Zur logistischen Bewältigung dieses Zustroms kommen Kommunikationsprobleme hinzu. Sprachbarrieren sind beim Zugang zur Gesundheitsversorgung ­eines der grössten Hindernisse. Einige Spitäler verfügen über Tools, die einfache Fragen an die Patientinnen und Patienten in verschiedene Sprachen, darunter Ukrainisch, übersetzen können. Diese sind für eine ­Erstuntersuchung nützlich, reichen aber für eine umfassende und zuverlässige Anamnese nicht aus. Die Dolmetschernetzwerke, die Gesundheitseinrichtungen unterstützen, müssen nun rasch ausreichend viele Personen finden, die zwischen unseren Landessprachen und dem Ukrainischen übersetzen können. Sie bilden eine entscheidende Brücke zwischen der Patientin oder dem Patienten und den Ärztinnen und Ärzten, damit diese die richtige Diagnose stellen und die geeignetste Behandlung vorschlagen können.
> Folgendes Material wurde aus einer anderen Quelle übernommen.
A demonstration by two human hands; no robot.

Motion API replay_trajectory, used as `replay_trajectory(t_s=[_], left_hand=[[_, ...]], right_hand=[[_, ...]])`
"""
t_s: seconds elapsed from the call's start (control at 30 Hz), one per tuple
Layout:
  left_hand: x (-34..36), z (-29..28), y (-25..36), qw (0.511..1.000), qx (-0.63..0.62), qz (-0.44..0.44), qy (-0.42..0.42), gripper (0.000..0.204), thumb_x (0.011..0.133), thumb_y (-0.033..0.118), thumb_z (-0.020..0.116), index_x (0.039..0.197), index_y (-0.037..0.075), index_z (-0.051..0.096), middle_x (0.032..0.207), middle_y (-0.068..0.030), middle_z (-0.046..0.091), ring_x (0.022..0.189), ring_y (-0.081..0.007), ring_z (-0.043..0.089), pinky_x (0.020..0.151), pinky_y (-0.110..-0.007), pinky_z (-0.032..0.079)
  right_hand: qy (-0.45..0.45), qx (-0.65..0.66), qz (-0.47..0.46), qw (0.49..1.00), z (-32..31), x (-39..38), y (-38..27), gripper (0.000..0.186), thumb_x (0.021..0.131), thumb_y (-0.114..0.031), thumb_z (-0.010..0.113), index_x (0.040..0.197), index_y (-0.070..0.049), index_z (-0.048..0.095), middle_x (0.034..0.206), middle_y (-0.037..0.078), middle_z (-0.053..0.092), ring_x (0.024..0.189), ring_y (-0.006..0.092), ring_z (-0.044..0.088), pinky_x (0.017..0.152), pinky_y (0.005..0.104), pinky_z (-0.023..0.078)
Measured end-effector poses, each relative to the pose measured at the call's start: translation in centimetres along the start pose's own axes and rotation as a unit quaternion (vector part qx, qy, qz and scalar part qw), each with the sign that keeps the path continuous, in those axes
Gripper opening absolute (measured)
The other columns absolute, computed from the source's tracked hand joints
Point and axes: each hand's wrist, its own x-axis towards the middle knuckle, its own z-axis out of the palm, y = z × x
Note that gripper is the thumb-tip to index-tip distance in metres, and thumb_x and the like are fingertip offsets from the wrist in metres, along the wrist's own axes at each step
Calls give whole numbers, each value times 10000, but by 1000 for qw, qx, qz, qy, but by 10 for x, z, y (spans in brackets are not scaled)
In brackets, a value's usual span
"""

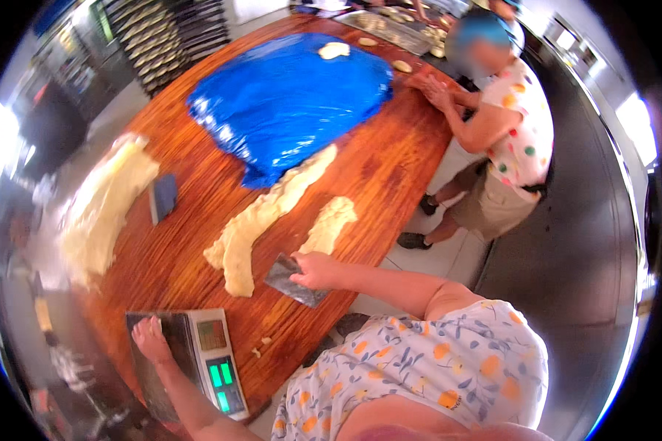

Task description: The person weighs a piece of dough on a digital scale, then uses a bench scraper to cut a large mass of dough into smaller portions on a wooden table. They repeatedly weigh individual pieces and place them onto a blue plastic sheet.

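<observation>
My right hand [318, 272] grips a flat grey dough scraper [296, 282] against the wooden table, close to the near end of a short dough strip [332, 224]. Over the dark pan of a digital scale [212, 334] is my left hand [149, 339], its fingers stretched out; a small pale bit shows at the fingertips. Left of the short strip lies a longer strip of dough [272, 209], reaching out from beneath a blue plastic sheet [294, 103]. A few dough scraps [261, 345] lie beside the scale.
A large dough slab [107, 209] covers the table's left edge, with a second scraper [163, 198] beside it. A co-worker [511, 125] stands at the right edge, hands on the table near dough pieces and a metal tray [386, 31]. Loaded racks [151, 40] stand behind.
</observation>
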Motion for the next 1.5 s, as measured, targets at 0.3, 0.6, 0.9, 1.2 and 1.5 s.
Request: replay_trajectory(t_s=[0.3, 0.6, 0.9, 1.2, 1.5], left_hand=[[-50, -58, 78, 994, 50, -97, -5, 464, 905, 275, 640, 1247, -23, 543, 1291, -241, 535, 1190, -432, 488, 1007, -496, 394], [-55, -95, 94, 981, -119, -126, 86, 544, 828, 192, 707, 1284, -37, 518, 1287, -261, 546, 1204, -439, 500, 1036, -474, 388], [-160, -65, 255, 926, -288, -242, 16, 247, 812, 101, 719, 1047, 48, 662, 1175, -161, 607, 1081, -349, 585, 909, -420, 486], [-180, -65, 259, 913, -292, -283, 33, 232, 818, 72, 703, 1046, 52, 667, 1129, -144, 632, 1035, -336, 610, 855, -392, 512], [-157, -89, 216, 903, -231, -339, 132, 140, 830, 50, 692, 968, 32, 674, 982, -121, 667, 899, -318, 642, 782, -378, 529]], right_hand=[[13, 32, 39, 999, -17, -33, 15, 547, 852, -323, 622, 1213, 73, 511, 949, 283, 653, 932, 445, 622, 802, 492, 493], [-20, 135, -49, 989, 24, 4, -8, 586, 835, -316, 692, 1204, 110, 529, 863, 236, 677, 822, 344, 675, 751, 408, 521], [-135, 92, -114, 980, 46, 29, -66, 316, 863, -160, 680, 1104, 15, 575, 877, 105, 664, 801, 182, 601, 743, 329, 488], [-196, 74, -179, 961, 82, 31, -85, 357, 842, -194, 680, 1064, 59, 559, 823, 244, 659, 774, 394, 653, 691, 417, 496], [-170, 58, -167, 970, 75, 31, -90, 361, 840, -210, 677, 1050, 59, 557, 819, 265, 652, 793, 419, 652, 691, 439, 494]])
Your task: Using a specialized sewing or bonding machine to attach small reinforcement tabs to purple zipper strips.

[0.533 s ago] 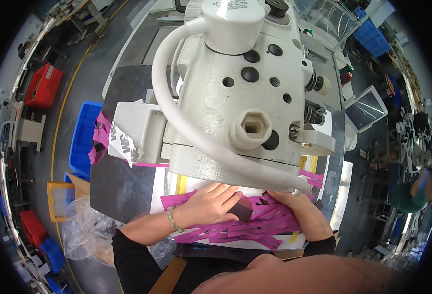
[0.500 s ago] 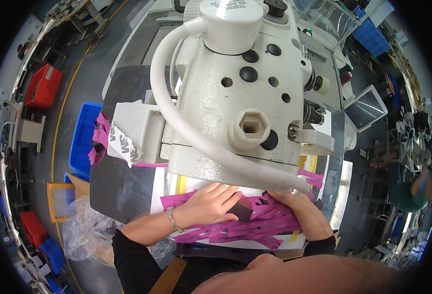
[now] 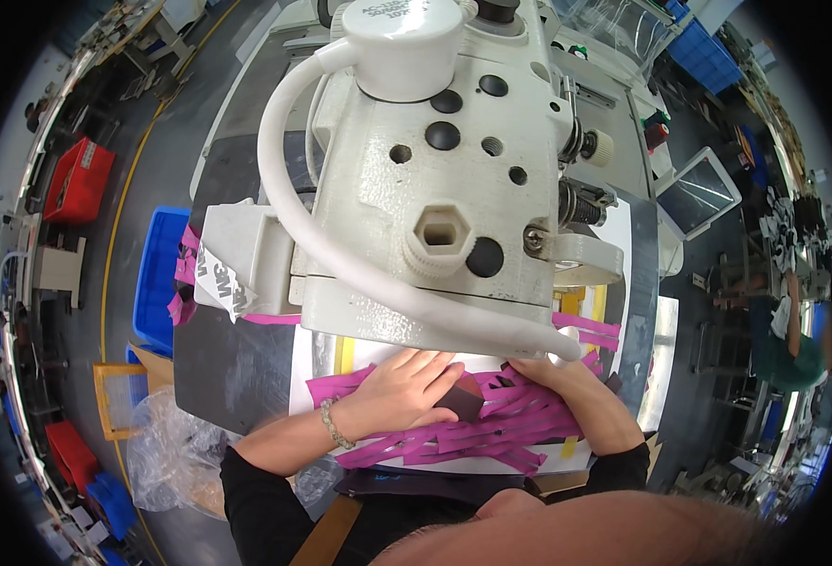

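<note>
A large white sewing machine head (image 3: pixel 378 198) covers much of the middle, its underside hidden from me. At its near edge my left hand (image 3: pixel 402 391) lies flat, fingers stretched forward and thumb apart, against a dark maroon piece (image 3: pixel 460 400). Bright magenta strips (image 3: pixel 473 443) with dark gaps spread in a tangle under and around both hands. My right hand (image 3: pixel 553 374) rests at the right end of these strips, fingers pointing inward. Its fingers look extended, but the machine partly covers them. White sheet (image 3: pixel 305 377) with yellow tape shows underneath.
A dark tabletop (image 3: pixel 218 377) surrounds the machine. At left stand a blue bin (image 3: pixel 159 283), a yellow frame (image 3: pixel 114 401) and crumpled clear plastic (image 3: pixel 175 453). A tablet-like screen (image 3: pixel 699 193) is on the right. Beyond it is another person in green (image 3: pixel 793 349).
The machine sits further left in the picture as my view has shifted slightly. Both hands keep nearly the same place on the magenta strips. The person in green has changed posture.
</note>
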A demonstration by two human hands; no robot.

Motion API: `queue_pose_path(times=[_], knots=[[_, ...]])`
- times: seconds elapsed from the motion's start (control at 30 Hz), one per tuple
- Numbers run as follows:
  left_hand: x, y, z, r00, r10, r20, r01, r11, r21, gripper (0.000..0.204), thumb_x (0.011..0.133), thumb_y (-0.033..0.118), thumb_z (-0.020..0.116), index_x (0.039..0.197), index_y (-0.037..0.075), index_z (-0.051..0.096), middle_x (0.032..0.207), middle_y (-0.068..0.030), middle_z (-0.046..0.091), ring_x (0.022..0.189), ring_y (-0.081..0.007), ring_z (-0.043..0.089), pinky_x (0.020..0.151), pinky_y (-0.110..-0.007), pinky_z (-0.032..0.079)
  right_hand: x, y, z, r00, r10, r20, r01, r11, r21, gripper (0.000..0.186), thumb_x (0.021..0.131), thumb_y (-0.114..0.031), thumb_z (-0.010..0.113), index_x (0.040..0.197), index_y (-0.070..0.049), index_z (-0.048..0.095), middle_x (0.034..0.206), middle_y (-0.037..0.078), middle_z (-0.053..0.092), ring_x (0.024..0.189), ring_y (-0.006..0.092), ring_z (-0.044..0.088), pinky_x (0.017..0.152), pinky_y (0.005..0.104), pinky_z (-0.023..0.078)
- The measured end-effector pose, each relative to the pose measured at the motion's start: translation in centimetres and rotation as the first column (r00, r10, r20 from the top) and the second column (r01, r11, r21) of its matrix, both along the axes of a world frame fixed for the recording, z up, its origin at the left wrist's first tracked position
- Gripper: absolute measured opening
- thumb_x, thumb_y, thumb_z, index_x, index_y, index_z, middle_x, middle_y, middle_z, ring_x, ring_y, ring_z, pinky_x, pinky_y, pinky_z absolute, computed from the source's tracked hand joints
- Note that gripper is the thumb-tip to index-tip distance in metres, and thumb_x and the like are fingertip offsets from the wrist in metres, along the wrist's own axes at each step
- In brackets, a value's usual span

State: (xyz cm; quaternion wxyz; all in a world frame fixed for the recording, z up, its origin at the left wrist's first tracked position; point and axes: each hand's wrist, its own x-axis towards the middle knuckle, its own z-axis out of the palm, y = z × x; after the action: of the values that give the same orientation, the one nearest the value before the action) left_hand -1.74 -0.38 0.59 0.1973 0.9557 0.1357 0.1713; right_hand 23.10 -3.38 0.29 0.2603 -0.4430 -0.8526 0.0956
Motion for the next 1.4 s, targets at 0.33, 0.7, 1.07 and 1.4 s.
queue_pose_path(times=[0.33, 0.7, 1.07, 1.4], knots=[[0.0, -0.2, -0.4, 1.0, 0.015, -0.021, -0.016, 0.999, -0.033, 0.058, 0.084, 0.048, 0.06, 0.114, -0.002, 0.059, 0.113, -0.0151, 0.057, 0.103, -0.0259, 0.055, 0.089, -0.035, 0.044, 0.1, 0.0, -0.7, 0.998, -0.02, -0.055, 0.011, 0.987, -0.161, 0.035, 0.081, -0.01, 0.056, 0.115, -0.004, 0.061, 0.12, 0.01, 0.062, 0.116, 0.0247, 0.058, 0.094, 0.0364, 0.048], [-0.3, -0.5, -0.9, 0.998, 0.043, -0.05, -0.042, 0.999, 0.007, 0.064, 0.074, 0.048, 0.069, 0.12, 0.005, 0.061, 0.128, -0.0179, 0.055, 0.118, -0.0279, 0.053, 0.099, -0.041, 0.039, 0.4, 0.4, -1.3, 0.997, 0.059, -0.049, -0.061, 0.997, -0.047, 0.034, 0.081, -0.011, 0.056, 0.113, -0.003, 0.061, 0.119, 0.011, 0.062, 0.114, 0.025, 0.058, 0.094, 0.0365, 0.048], [0.1, 0.0, -0.1, 1.0, 0.012, -0.003, -0.012, 1.0, 0.026, 0.058, 0.083, 0.046, 0.062, 0.115, -0.002, 0.059, 0.112, -0.0159, 0.057, 0.107, -0.0275, 0.055, 0.09, -0.037, 0.044, 0.4, 0.3, -0.7, 0.996, 0.04, -0.076, -0.047, 0.994, -0.094, 0.034, 0.082, -0.011, 0.055, 0.115, -0.004, 0.06, 0.119, 0.011, 0.062, 0.116, 0.0253, 0.058, 0.095, 0.037, 0.047], [0.1, 0.0, -0.1, 1.0, -0.015, -0.023, 0.015, 1.0, -0.013, 0.059, 0.081, 0.046, 0.062, 0.114, -0.003, 0.058, 0.116, -0.019, 0.056, 0.107, -0.0287, 0.054, 0.092, -0.038, 0.043, 0.2, -0.1, -0.1, 0.995, -0.028, -0.092, 0.011, 0.984, -0.176, 0.034, 0.081, -0.01, 0.055, 0.115, -0.005, 0.061, 0.12, 0.01, 0.062, 0.116, 0.0244, 0.058, 0.095, 0.0365, 0.047]])
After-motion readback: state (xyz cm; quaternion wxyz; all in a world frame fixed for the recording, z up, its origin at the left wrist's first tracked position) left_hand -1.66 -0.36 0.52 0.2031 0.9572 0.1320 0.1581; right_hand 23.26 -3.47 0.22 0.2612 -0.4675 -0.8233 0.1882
In einer der nächsten Ausgaben werden wir einen Artikel dem Dolmetschen im medizinischen Bereich widmen.
Ukrainerinnen und Ukrainer, die bei den vielen hilfsbereiten Privatpersonen in der Schweiz untergebracht sind, laufen eher Gefahr, durch das Raster zu fallen, als diejenigen, die sich in den Aufnahmestrukturen befinden. Hier sind die Hausärztinnen und Hausärzte gefragt, wie Patrick Bodenmann, Leiter des Bereichs für vulnerable Gruppen und soziale Medizin von Unisanté, betonte. Ein Aufruf an die waadtländische Ärztegesellschaft soll dafür sorgen, «dass die Ärztinnen und Ärzte im Rahmen ihrer Möglichkeiten ihre Praxen ­öffnen» [2].
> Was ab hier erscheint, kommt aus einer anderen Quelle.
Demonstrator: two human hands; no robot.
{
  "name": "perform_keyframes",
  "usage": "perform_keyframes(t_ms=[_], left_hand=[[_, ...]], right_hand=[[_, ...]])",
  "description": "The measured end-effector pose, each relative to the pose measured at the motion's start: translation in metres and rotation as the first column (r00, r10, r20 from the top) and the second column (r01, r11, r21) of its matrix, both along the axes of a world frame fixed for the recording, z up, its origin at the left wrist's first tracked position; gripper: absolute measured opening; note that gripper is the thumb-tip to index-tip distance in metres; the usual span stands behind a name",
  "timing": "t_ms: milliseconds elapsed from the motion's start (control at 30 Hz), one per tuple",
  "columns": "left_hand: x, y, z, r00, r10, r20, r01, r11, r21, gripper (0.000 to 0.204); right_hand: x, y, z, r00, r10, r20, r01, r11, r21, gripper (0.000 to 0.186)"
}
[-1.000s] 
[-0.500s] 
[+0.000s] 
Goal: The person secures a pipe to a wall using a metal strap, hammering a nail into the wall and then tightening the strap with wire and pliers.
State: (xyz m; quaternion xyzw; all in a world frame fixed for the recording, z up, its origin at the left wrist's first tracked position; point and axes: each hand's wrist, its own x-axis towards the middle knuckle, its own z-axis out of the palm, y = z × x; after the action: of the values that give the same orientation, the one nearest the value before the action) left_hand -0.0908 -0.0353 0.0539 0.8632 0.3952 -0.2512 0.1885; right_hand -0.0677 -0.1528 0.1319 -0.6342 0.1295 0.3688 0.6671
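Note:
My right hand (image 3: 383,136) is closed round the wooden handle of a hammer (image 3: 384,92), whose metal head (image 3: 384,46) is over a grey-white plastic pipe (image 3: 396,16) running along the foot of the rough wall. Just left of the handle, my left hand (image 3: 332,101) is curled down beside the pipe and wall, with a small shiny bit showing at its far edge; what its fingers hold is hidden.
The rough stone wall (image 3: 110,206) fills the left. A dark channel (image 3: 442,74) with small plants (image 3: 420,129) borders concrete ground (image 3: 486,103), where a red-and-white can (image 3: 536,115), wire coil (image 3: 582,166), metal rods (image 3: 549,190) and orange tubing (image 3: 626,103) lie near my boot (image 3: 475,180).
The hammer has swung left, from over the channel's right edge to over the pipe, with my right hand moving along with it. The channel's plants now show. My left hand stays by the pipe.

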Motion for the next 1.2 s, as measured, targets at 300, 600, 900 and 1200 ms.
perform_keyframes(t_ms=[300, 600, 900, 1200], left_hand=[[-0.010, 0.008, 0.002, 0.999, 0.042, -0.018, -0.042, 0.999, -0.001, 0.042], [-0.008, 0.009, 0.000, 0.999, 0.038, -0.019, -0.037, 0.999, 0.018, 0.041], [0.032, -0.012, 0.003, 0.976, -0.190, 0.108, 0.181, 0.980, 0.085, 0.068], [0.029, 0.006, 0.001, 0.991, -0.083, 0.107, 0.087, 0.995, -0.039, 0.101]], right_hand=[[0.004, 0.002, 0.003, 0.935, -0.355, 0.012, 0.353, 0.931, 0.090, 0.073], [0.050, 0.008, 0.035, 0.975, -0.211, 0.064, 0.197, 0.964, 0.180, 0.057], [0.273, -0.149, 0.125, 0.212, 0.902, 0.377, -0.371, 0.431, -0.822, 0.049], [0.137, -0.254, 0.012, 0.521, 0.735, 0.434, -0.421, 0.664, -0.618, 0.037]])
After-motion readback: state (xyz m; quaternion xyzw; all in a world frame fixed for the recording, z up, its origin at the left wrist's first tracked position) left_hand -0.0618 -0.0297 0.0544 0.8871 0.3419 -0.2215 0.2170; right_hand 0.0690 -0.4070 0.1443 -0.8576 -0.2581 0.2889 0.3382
Wenn wir mit diesen tragischen Schicksalen konfrontiert werden, sollten wir alle ein offenes Ohr für das Unglück der Geflüchteten haben. Bereits durch Zuhören, Mitgefühl und Trost kann das erlebte Trauma ein wenig gelindert werden. Denn viel häu­figer als unter körperlichen Beschwerden leiden sie unter psychischen Verletzungen, die eine langfristige Therapie erfordern. Die Flucht vor dem Krieg geht oft mit einer posttraumatischen Belastungsstörung einher. Einige dieser Migranten und Migrantinnen aus der Ukraine werden dauerhaft in der Schweiz bleiben. Wir sollten also nicht nur die ­Türen unserer Spitäler, Arztpraxen und Privathäuser öffnen, sondern auch und vor allem unsere Ohren und unsere Herzen. Dies ist zwar kein Ersatz für eine medizinische Behandlung, kann aber eine erste Linderung für die Geflüchteten bewirken, unabhängig davon, ob sie aus der Ukraine, Afghanistan, Syrien, dem Irak oder dem Sudan stammen.